Exercise -> Your task is to work out how many lines in the data that follows hold "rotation" and to state that number alone.

Records ->
'''

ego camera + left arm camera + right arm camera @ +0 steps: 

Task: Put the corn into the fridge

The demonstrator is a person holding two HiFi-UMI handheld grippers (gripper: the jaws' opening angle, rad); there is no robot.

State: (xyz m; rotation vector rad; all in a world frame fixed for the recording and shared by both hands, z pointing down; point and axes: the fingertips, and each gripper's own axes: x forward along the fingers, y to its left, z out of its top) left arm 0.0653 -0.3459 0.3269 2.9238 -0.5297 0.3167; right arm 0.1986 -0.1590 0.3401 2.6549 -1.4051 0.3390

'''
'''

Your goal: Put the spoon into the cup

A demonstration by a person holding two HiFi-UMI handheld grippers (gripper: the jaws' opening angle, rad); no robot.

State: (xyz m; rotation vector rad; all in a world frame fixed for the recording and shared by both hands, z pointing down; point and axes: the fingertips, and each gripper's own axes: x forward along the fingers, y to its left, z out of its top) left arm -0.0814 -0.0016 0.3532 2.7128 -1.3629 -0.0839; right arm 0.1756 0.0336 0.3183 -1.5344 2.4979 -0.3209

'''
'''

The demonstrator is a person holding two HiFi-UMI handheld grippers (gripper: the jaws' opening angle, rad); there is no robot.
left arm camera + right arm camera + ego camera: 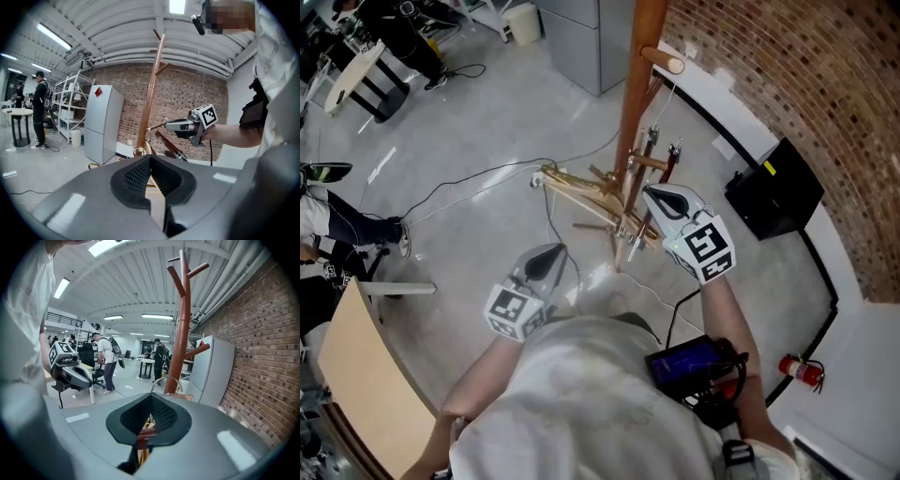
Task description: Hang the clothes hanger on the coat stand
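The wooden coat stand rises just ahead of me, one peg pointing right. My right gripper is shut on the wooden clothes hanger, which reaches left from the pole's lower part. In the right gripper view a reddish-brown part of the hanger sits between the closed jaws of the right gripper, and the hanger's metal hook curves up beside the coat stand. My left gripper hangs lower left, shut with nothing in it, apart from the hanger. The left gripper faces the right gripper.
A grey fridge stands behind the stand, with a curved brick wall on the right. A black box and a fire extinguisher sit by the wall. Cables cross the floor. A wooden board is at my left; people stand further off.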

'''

Answer to this task -> 2